Kliche-Behnke hob hervor, dass immer mehr Frauen und auch junge Erwachsene in die Wohnungslosigkeit abrutschen. Beim Sozialen Wohnungsbau gebe es „extremen Nachholbedarf“, so die Tübingerin. Es brauche verbindliche Quoten, damit beim Wohnungsbau tatsächlich mehr geförderte Sozialwohnungen entstehen. Um solche Projekte nicht – wie in Wannweil vor ein paar Jahren – durch Bürgerprotest scheitern zu sehen, sei laut Poreski „mehr Vernetzung und mehr Kommunikation sowie Beteiligungsformate durch die Bürger“ vonnöten. Wenn die Anwohner von sozialen Bauprojekten einbezogen würden, könnten vielfach positive Meinungsänderungen erreicht werden.

Thema Gleichstellung, Dorothea Kliche-Behnke betonte: „Die Finanzierung von Frauenhäusern ist miserabel, der Kampf gegen Gewalt an Frauen muss deutlich verstärkt werden.“ Beim Thema häusliche Gewalt gebe es im Land viel zu wenige Beratungsstellen, ähnlich wie bei Schwangerschaftsabbrüchen – südlich von Tübingen gebe es fast keine Beratungsstellen. „Und die Zahl der Ärztinnen und Ärzte die Schwangerschaftsabbrüche vornehmen, sinkt rapide“, so die SPD-Politikerin.

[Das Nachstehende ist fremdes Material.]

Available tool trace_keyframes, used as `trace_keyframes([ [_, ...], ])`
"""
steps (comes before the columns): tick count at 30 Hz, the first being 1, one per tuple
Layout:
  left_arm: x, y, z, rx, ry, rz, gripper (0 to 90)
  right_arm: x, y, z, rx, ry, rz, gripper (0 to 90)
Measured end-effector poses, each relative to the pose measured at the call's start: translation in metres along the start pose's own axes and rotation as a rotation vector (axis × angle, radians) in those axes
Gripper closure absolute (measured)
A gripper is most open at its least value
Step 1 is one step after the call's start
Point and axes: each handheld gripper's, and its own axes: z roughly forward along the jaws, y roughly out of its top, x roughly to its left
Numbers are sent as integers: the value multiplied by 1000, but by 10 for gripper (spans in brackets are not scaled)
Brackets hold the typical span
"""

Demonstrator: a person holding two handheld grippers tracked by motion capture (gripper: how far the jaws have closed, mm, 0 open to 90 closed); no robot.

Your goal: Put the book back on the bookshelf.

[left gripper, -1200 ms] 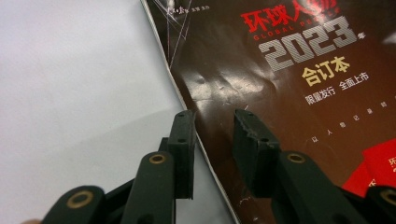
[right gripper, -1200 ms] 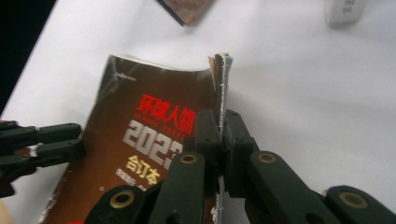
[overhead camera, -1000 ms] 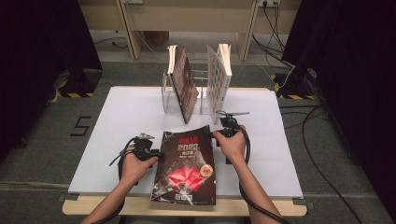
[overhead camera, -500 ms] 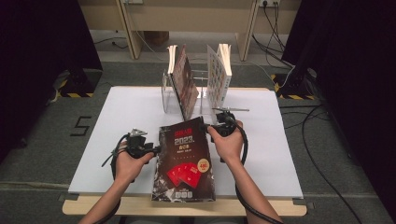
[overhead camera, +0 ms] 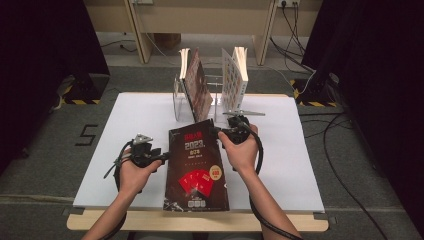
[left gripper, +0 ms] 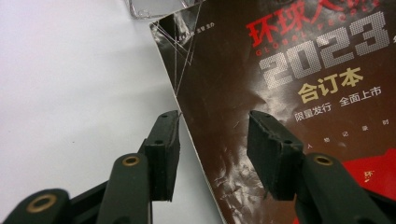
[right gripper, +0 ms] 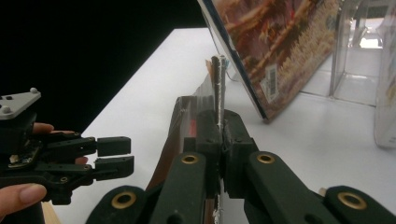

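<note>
A dark magazine (overhead camera: 197, 165) with "2023" and red cards on its cover lies tilted in the middle of the white table (overhead camera: 125, 120), its right side raised. My right gripper (overhead camera: 219, 133) is shut on that right edge; in the right gripper view the jaws (right gripper: 219, 126) clamp the thin edge of the magazine (right gripper: 217, 79). My left gripper (overhead camera: 162, 157) hovers at the magazine's left edge. Its jaws have just been opening, and in the left gripper view (left gripper: 212, 126) they stand apart with the cover's edge (left gripper: 289, 93) behind the gap, untouched. The left gripper (right gripper: 122, 154) also shows beyond the magazine.
A clear acrylic rack (overhead camera: 212, 92) stands at the table's far middle. A brown-covered book (overhead camera: 197, 92) leans in its left slot and a white book (overhead camera: 234, 75) stands in its right slot. The brown book (right gripper: 275, 46) rises just beyond my right jaws. Cables trail from both grippers.
The right gripper has risen and shifted toward the rack, lifting the magazine's right side. The left gripper rose a little and its jaws spread apart off the left edge.
</note>
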Motion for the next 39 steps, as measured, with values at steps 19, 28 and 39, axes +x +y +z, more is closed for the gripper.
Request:
trace_keyframes([
  [19,1,9,-13,-53,0,-10,499,37,23,1,-104,36,-101,875],
  [28,0,13,-19,-79,0,-13,473,47,29,2,-144,48,-126,875],
  [39,-5,18,-23,-107,-9,-3,463,52,33,4,-159,46,-141,875],
])
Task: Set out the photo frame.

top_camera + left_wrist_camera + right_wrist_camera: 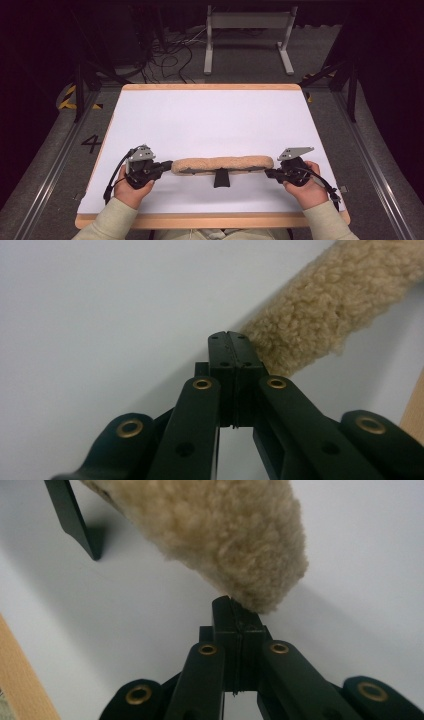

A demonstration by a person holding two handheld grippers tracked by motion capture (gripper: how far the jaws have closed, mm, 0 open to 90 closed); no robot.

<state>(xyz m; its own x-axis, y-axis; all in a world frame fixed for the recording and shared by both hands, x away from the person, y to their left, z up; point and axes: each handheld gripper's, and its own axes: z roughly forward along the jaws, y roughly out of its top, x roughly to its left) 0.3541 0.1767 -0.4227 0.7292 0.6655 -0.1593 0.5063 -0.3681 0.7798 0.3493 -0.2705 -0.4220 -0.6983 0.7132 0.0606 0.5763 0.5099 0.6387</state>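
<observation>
High view first: a long tan fleece pad (223, 164) lies across the near part of the white table (210, 120), with a short black strap (220, 178) hanging from its middle toward the person. The left gripper (169, 165) meets the pad's left end and the right gripper (268, 173) meets its right end, each held in a hand at the table's near edge.

Left gripper view: its two black jaws are pressed flat together, with no gap between them. The fleece pad (325, 305) runs off to the upper right, its end touching the jaw tips; whether any fleece is pinched cannot be told.

Right gripper view: its jaws are likewise closed tight. The pad's rounded end (225, 535) sits right over the tips, touching them, and the black strap (70, 515) shows at the upper left.
</observation>
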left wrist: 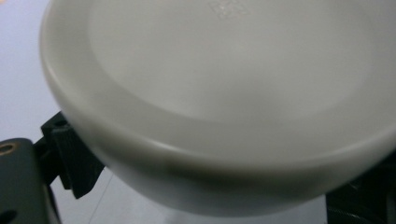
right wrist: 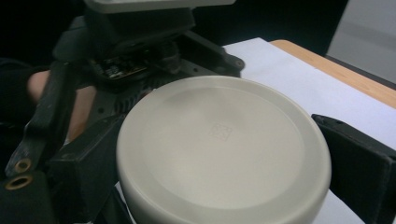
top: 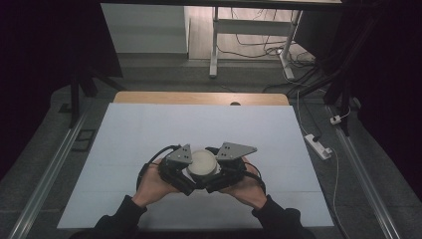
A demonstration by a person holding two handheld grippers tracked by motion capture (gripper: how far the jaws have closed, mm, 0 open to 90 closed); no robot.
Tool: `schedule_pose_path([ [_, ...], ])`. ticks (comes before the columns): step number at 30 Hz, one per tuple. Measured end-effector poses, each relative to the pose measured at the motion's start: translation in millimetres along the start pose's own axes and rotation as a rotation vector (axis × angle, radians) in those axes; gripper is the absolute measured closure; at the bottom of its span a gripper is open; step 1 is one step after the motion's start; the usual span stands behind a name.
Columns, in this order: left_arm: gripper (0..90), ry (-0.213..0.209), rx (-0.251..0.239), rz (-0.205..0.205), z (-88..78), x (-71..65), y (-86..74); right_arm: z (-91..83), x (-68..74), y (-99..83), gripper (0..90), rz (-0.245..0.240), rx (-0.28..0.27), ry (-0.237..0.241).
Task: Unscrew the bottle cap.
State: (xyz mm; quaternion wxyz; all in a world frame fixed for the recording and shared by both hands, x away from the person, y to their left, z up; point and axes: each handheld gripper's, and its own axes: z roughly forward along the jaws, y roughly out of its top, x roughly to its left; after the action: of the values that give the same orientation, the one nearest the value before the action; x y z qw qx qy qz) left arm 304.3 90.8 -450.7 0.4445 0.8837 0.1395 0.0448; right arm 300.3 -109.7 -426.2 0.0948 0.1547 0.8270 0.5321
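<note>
Two hand-held claws meet over a round, off-white plastic lid-like disc (top: 202,165) near the front edge of the white-covered surface (top: 149,129), the person's forearms in dark sleeves entering from below. The left claw (top: 185,172) and the right claw (top: 215,172) flank the disc from either side, their grey three-cornered plates angled toward each other above it.

In the right claw's view, the disc (right wrist: 223,149) sits between the two black jaws, one pressed close against its left side and the other just at its right rim, so the right claw looks closed around it at roughly the disc's own width. In the left claw's view the disc (left wrist: 224,93) looms very close and tilted, a black jaw tip visible beneath its lower left edge; whether the left claw is actually gripping or merely set against it cannot be told.

By the look of it, the approach and the taking hold are done, and the disc appears raised a little off the surface, though contact underneath is hidden. Whatever comes after — carrying, turning or setting it down — appears yet to be done.
</note>
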Motion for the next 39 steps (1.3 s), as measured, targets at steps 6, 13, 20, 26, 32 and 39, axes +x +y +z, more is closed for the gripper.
schedule_pose_path([
  [6,7.3,-0.095,0.003,0.047,0.1,1.9,-2.7,-2.3,-5.0,-1.1,7.3,-0.017,0.014,0.115],
  [13,7.3,-0.143,0.020,0.086,1.9,2.5,-5.4,-1.3,-6.1,-3.1,7.3,-0.037,0.030,0.191],
  [20,7.3,-0.145,0.028,0.092,3.8,4.3,-7.5,-2.9,-9.6,-2.9,7.3,-0.018,0.025,0.195],
  [26,7.3,-0.134,0.033,0.085,5.3,4.6,-8.4,-3.3,-10.7,-3.0,7.3,-0.014,0.021,0.189],
  [32,7.3,-0.122,0.037,0.078,5.4,6.0,-9.2,-4.2,-10.8,-2.3,7.3,-0.010,0.017,0.180],
  [39,7.3,-0.101,0.037,0.058,4.7,9.4,-11.5,-5.7,-11.8,-2.0,7.3,-0.008,0.017,0.167],
])
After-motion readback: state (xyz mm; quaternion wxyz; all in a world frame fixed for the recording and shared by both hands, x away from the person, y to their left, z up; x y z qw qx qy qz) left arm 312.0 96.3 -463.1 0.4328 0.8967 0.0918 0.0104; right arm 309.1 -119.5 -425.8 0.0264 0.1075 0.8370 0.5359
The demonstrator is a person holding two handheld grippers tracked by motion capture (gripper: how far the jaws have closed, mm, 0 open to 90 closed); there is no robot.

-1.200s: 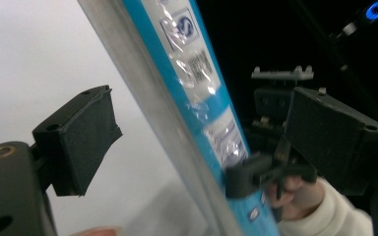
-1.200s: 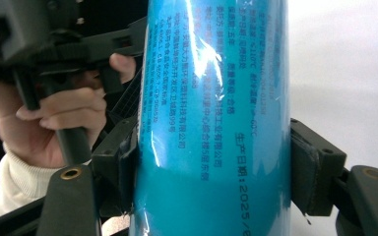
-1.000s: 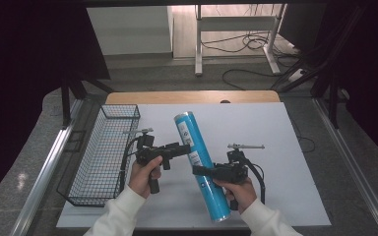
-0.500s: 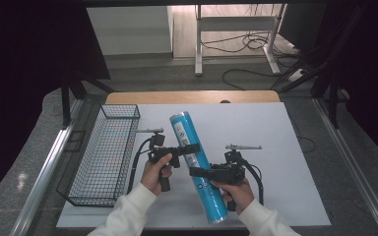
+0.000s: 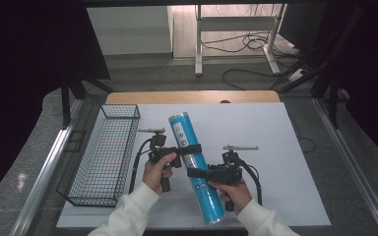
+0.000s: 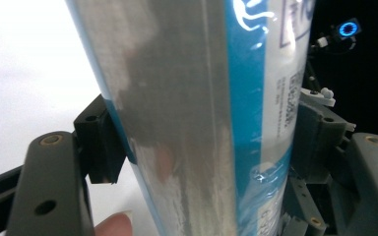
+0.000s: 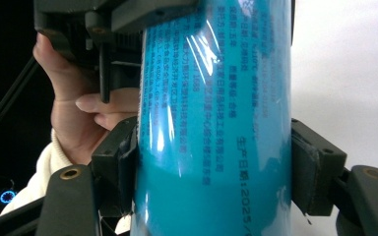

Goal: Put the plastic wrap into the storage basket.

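Note:
A long blue tube (image 5: 195,164) wrapped in clear film is held slanted above the white table, its top end toward the back. My left gripper (image 5: 191,149) reaches in from the left and its jaws have just been closing; they now clamp the blue tube (image 6: 206,118) at its upper middle. From the right, my right gripper (image 5: 199,173) stays shut on the blue tube (image 7: 216,128) lower down. In the right gripper view, black pads (image 7: 128,162) press both sides of the printed blue wall.
A black wire basket (image 5: 103,152) stands on the left part of the white tabletop (image 5: 256,128). A wooden strip (image 5: 192,97) runs along the table's far edge. Cables lie on the floor behind.
The left gripper has moved right onto the tube and its jaws have shut around it. The tube and the right gripper have barely shifted.

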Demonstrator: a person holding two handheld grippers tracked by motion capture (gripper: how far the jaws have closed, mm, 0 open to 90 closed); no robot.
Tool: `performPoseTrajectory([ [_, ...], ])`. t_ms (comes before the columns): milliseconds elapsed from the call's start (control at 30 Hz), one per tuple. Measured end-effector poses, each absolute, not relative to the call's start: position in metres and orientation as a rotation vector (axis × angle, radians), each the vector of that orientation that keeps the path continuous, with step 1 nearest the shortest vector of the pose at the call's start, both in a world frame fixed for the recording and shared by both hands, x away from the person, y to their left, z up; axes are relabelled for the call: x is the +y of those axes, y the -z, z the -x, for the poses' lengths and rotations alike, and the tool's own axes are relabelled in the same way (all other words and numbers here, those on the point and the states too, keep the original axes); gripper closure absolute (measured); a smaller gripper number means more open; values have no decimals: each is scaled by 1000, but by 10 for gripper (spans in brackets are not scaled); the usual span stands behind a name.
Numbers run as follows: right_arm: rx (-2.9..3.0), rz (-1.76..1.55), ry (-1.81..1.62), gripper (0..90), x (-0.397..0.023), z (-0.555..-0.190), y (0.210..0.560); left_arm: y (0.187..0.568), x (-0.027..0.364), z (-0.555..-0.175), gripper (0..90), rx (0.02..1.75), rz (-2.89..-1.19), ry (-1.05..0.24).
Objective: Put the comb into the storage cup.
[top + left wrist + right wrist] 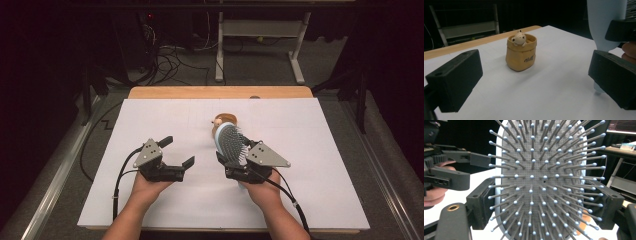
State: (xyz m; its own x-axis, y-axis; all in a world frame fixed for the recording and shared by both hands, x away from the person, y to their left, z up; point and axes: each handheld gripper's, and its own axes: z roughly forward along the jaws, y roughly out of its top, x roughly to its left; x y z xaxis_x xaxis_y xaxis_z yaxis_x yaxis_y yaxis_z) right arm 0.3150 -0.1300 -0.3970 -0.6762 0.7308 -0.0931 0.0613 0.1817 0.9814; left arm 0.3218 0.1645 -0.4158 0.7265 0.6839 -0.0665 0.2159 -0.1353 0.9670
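Near the middle of the white desk (150, 210), right tongs (234, 162) clamped on a pale blue paddle hairbrush (231, 142), one jaw on each edge of the head, which is why the brush stands off the sheet instead of lying on it

- Brush: lifted clear of the desk, just this side of the pot, bristle face turned to the right gripper view; oval plastic frame, grey perforated cushion, stiff grey pins with pale ball tips (532, 176)
- Grip across the rigid rim looks chosen to spare the pins; judged secure
- Pot (521, 52): tan, sack-shaped, glossy like glazed ceramic, small cream bear peeking over the rim, script lettering on the front; upright, just beyond the brush head
- Left tongs (177, 150): apart, holding nothing, to the left of the brush, aimed toward the pot
- Desk covered in matt white sheet, bare wood strip (220, 92) behind the pot
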Motion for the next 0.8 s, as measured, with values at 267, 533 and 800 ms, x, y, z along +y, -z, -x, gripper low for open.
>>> performPoseTrajectory([
  [267,1891,-740,-1531,204,-133,-316,396,405,156,-318,0,729,-1693,-474],
  [533,1896,-719,-1519,203,-131,-317,398,400,152,-318,0,734,-1692,-462],
  [800,1894,-713,-1511,203,-129,-317,399,394,146,-317,0,716,-1692,-454],
])
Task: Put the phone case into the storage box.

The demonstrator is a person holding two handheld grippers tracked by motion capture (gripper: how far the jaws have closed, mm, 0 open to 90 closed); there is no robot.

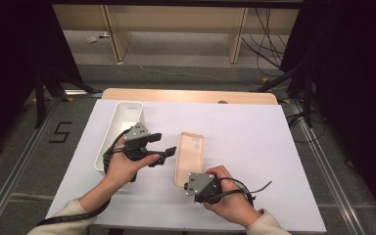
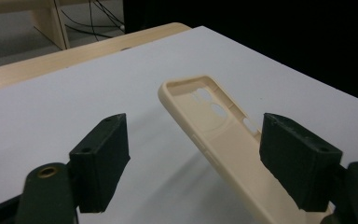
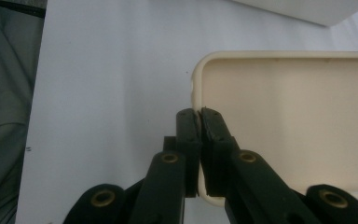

Zum Thema Quote in Führungspositionen sagte Fischer: „Was bringt eine gesetzliche Vorschrift, wenn das Thema in der Gesellschaft nicht angekommen ist.“ Er selbst wisse nicht so genau, ob eine Quote sinnvoll sei, „ich sehe da keinen großartigen Vorteil“. Die Quote sei ein Instrument, dass sich liberale und konservative Politiker eher schwer damit tun, sehe Kliche-Behnke ein. „Es geht dabei auch darum, ob das Ziel von mehr Frauen in Führungspositionen überhaupt gewollt ist.“

Ob denn Sozialarbeit einer marktwirtschaftlichen Logik unterworfen werden müsste, war eine weitere Frage an das Podium. Ein eindeutiges „Ja“ gab es von Rudi Fischer. „Irgendwer muss die Sozialarbeit ja schließlich bezahlen.“ Er führte ein Beispiel an: Das Land habe 2012 rund 15 Millionen Euro zur Schulsozialarbeit zugeschossen, 2023 seien es 39 Millionen gewesen, dieses Jahr würden es wohl 43 Millionen Euro werden. „Wie soll das finanziert werden“, so Fischer. Thomas Poreski dazu: „Wenn Schulsozialarbeit so viel kostet, dann ist das halt so.“

Schlussendlich stand die Frage im Raum des Hohbuchzentrums (in das der Studiengang Soziale Arbeit durch eine Kooperationsvereinbarung kam): Wie geht es weiter mit dem Campus Reutlingen der Evangelischen Hochschule? Poreski konnte dazu frohe Kunde aus der Regierungskoalition in Stuttgart verkünden: „Der Studiengang am Standort Reutlingen wird weitergehen – und das sogar mit mehr Studienplätzen als bisher.“

35 anstatt 60 Plätzen könnten künftig jährlich vergeben werden. Eine enorm positive Nachricht für den Studiengang wie auch für die Stadt Reutlingen, mit ihren zahlreichen sozialen Einrichtungen und Institutionen. Maria Knab sagte abschließend zu dieser „Vorlesung“ im 7. Semester: „Wir brauchen diese politische Dimension und Auseinandersetzung mehr denn je.“ Rechte Gruppen würden nämlich „für alles stehen, was soziale Arbeit bedroht“. Auch deshalb sei es enorm wichtig, an der Demonstration am Freitagabend auf dem Reutlinger Marktplatz teilzunehmen, forderte Knab.